▶ **Provided information**:
────────────────────

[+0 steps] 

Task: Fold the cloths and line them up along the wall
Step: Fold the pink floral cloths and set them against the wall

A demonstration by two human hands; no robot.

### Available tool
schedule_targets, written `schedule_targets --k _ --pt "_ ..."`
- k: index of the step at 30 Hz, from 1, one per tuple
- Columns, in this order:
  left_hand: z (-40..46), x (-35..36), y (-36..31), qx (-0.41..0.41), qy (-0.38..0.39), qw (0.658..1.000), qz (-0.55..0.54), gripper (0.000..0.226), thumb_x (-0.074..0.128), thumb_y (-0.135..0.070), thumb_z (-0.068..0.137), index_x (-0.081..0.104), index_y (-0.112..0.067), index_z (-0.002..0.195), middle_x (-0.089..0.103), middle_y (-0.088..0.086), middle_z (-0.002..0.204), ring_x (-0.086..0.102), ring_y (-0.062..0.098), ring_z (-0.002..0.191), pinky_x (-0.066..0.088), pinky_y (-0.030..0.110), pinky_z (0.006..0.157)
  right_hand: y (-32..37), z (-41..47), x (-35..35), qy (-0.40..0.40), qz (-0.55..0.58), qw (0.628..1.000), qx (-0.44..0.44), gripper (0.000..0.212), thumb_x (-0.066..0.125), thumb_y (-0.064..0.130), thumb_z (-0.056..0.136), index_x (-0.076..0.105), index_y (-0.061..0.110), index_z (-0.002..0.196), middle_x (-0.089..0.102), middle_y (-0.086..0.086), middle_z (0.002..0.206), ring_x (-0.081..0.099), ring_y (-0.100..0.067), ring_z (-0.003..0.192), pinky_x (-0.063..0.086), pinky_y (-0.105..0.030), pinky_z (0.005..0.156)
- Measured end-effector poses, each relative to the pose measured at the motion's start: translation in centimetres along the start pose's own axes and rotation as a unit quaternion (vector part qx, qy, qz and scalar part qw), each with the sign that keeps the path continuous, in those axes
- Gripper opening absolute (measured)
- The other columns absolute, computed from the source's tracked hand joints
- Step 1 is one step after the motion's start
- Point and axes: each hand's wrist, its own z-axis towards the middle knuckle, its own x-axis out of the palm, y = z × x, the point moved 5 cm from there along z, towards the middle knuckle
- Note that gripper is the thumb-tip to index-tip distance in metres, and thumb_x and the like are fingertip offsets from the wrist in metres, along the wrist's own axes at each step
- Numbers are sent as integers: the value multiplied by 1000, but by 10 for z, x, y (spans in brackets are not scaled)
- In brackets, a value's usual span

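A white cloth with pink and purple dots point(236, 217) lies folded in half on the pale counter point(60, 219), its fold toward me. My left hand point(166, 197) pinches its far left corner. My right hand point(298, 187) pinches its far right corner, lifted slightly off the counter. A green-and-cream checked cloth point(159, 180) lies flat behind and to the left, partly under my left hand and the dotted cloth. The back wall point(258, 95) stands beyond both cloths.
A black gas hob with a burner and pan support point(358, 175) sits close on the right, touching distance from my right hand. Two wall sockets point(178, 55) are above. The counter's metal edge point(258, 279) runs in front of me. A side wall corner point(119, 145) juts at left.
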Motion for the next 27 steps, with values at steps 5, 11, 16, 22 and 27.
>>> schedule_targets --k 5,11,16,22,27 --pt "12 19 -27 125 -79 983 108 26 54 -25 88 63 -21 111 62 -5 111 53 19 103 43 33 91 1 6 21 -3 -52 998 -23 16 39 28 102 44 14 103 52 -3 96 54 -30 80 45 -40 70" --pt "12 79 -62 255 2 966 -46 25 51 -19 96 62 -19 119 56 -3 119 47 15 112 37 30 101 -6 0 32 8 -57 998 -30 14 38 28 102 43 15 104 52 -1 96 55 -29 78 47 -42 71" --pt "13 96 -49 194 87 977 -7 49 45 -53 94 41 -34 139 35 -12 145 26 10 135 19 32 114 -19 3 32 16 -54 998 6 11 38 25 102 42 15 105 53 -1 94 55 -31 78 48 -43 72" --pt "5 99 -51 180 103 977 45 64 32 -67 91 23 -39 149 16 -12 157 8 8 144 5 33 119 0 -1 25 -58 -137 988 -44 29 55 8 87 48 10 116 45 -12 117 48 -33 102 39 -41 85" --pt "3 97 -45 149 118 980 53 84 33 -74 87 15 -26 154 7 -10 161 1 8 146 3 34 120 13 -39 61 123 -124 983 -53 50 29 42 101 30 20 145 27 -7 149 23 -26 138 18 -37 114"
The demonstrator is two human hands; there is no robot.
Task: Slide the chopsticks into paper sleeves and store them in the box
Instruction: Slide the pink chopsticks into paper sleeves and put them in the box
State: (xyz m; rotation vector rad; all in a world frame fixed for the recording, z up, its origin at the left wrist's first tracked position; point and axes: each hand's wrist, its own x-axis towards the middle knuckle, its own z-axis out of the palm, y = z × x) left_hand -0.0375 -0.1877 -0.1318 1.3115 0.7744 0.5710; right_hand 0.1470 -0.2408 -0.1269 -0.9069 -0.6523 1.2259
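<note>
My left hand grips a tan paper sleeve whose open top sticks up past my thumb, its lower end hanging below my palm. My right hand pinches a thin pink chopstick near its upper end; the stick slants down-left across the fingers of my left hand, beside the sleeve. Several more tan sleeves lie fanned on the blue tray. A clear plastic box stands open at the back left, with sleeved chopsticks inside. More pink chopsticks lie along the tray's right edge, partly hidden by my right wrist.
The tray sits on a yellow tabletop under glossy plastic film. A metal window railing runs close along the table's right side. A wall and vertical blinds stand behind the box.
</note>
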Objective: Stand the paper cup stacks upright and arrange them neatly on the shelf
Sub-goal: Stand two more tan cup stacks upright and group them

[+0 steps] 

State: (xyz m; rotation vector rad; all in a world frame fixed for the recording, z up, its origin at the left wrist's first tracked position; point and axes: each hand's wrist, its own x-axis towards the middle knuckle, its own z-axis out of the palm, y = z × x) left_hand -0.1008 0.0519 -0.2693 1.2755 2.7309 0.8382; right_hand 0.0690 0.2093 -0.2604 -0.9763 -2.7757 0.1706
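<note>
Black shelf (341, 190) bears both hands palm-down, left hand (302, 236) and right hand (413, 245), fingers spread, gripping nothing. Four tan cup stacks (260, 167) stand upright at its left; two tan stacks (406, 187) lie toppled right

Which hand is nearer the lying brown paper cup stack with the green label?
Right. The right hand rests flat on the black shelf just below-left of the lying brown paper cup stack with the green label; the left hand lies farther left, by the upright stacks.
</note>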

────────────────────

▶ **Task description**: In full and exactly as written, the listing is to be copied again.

▶ **Output of the task**:
[+0 steps] 

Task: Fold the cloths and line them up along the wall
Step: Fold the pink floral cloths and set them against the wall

A demonstration by two human hands; no robot.

### Available tool
schedule_targets, written `schedule_targets --k _ --pt "_ ..."`
- k: index of the step at 30 Hz, from 1, one per tuple
- Columns, in this order:
  left_hand: z (-40..46), x (-35..36), y (-36..31), qx (-0.41..0.41), qy (-0.38..0.39), qw (0.658..1.000), qz (-0.55..0.54), gripper (0.000..0.226), thumb_x (-0.074..0.128), thumb_y (-0.135..0.070), thumb_z (-0.068..0.137), index_x (-0.081..0.104), index_y (-0.112..0.067), index_z (-0.002..0.195), middle_x (-0.089..0.103), middle_y (-0.088..0.086), middle_z (-0.002..0.204), ring_x (-0.086..0.102), ring_y (-0.062..0.098), ring_z (-0.002..0.191), pinky_x (-0.066..0.088), pinky_y (-0.030..0.110), pinky_z (0.006..0.157)
  right_hand: y (-32..37), z (-41..47), x (-35..35), qy (-0.40..0.40), qz (-0.55..0.58), qw (0.628..1.000), qx (-0.44..0.44), gripper (0.000..0.212), thumb_x (-0.066..0.125), thumb_y (-0.064..0.130), thumb_z (-0.056..0.136), index_x (-0.076..0.105), index_y (-0.061..0.110), index_z (-0.002..0.196), middle_x (-0.089..0.102), middle_y (-0.086..0.086), middle_z (0.002..0.206), ring_x (-0.081..0.099), ring_y (-0.100..0.067), ring_z (-0.003..0.192), pinky_x (-0.063..0.086), pinky_y (-0.105..0.030), pinky_z (0.005..0.156)
- Measured end-effector poses, each relative to the pose measured at the motion's start: translation in centimetres along the start pose's own axes and rotation as a unit quaternion (vector part qx, qy, qz and scalar part qw), each with the sign that keeps the path continuous, in those axes
- Gripper opening absolute (measured)
- The other columns absolute, computed from the source's tracked hand joints
- Step 1 is one step after the motion's start
- Point and axes: each hand's wrist, its own z-axis towards the middle knuckle, its own x-axis out of the palm, y = z × x, the point moved 5 cm from there along z, towards the middle knuckle
- Note that gripper is the thumb-tip to index-tip distance in metres, and thumb_x and the like are fingertip offsets from the wrist in metres, along the wrist's own axes at each step
- Numbers are sent as integers: the value multiplied by 1000, but by 10 for z, x, y (spans in brackets are not scaled)
- In brackets, a value's usual span

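A white cloth with pink and purple dots point(236, 217) lies folded in half on the pale counter point(60, 219), its fold toward me. My left hand point(166, 197) pinches its far left corner. My right hand point(298, 187) pinches its far right corner, lifted slightly off the counter. A green-and-cream checked cloth point(159, 180) lies flat behind and to the left, partly under my left hand and the dotted cloth. The back wall point(258, 95) stands beyond both cloths.
A black gas hob with a burner and pan support point(358, 175) sits close on the right, touching distance from my right hand. Two wall sockets point(178, 55) are above. The counter's metal edge point(258, 279) runs in front of me. A side wall corner point(119, 145) juts at left.
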Motion for the next 27 steps, with values at steps 5, 11, 16, 22 and 27.
>>> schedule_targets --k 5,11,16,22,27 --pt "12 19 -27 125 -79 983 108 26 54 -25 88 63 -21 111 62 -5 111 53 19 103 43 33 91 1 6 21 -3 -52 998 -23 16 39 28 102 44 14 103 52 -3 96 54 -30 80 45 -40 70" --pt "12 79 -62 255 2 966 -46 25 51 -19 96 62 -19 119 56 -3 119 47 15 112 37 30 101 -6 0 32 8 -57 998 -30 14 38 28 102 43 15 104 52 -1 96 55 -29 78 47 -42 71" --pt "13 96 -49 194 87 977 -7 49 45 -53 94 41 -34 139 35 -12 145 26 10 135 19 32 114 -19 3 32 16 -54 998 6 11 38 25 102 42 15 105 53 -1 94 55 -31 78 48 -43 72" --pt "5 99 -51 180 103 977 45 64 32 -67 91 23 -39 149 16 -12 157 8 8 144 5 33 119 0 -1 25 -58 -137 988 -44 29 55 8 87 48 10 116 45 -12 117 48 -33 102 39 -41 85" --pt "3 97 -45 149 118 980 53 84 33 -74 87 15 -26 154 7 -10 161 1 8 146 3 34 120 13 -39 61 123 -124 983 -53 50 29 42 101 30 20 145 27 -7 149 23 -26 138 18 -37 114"
The demonstrator is two human hands; there is no robot.
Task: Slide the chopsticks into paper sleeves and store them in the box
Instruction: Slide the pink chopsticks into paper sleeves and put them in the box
State: (xyz m; rotation vector rad; all in a world frame fixed for the recording, z up, its origin at the left wrist's first tracked position; point and axes: each hand's wrist, its own x-axis towards the middle knuckle, its own z-axis out of the palm, y = z × x) left_hand -0.0375 -0.1877 -0.1318 1.3115 0.7744 0.5710; right_hand 0.1470 -0.2408 -0.1269 -0.9069 -0.6523 1.2259
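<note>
My left hand grips a tan paper sleeve whose open top sticks up past my thumb, its lower end hanging below my palm. My right hand pinches a thin pink chopstick near its upper end; the stick slants down-left across the fingers of my left hand, beside the sleeve. Several more tan sleeves lie fanned on the blue tray. A clear plastic box stands open at the back left, with sleeved chopsticks inside. More pink chopsticks lie along the tray's right edge, partly hidden by my right wrist.
The tray sits on a yellow tabletop under glossy plastic film. A metal window railing runs close along the table's right side. A wall and vertical blinds stand behind the box.
</note>
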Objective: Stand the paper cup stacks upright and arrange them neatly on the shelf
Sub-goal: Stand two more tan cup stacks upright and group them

[+0 steps] 

State: (xyz m; rotation vector rad; all in a world frame fixed for the recording, z up, its origin at the left wrist's first tracked position; point and axes: each hand's wrist, its own x-axis towards the middle knuckle, its own z-axis out of the palm, y = z × x) left_hand -0.1008 0.0519 -0.2693 1.2755 2.7309 0.8382; right_hand 0.0690 0.2093 -0.2604 -0.9763 -2.7757 0.1706
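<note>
Black shelf (341, 190) bears both hands palm-down, left hand (302, 236) and right hand (413, 245), fingers spread, gripping nothing. Four tan cup stacks (260, 167) stand upright at its left; two tan stacks (406, 187) lie toppled right

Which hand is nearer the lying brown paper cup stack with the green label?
Right. The right hand rests flat on the black shelf just below-left of the lying brown paper cup stack with the green label; the left hand lies farther left, by the upright stacks.
</note>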

Nothing more remains for this exercise.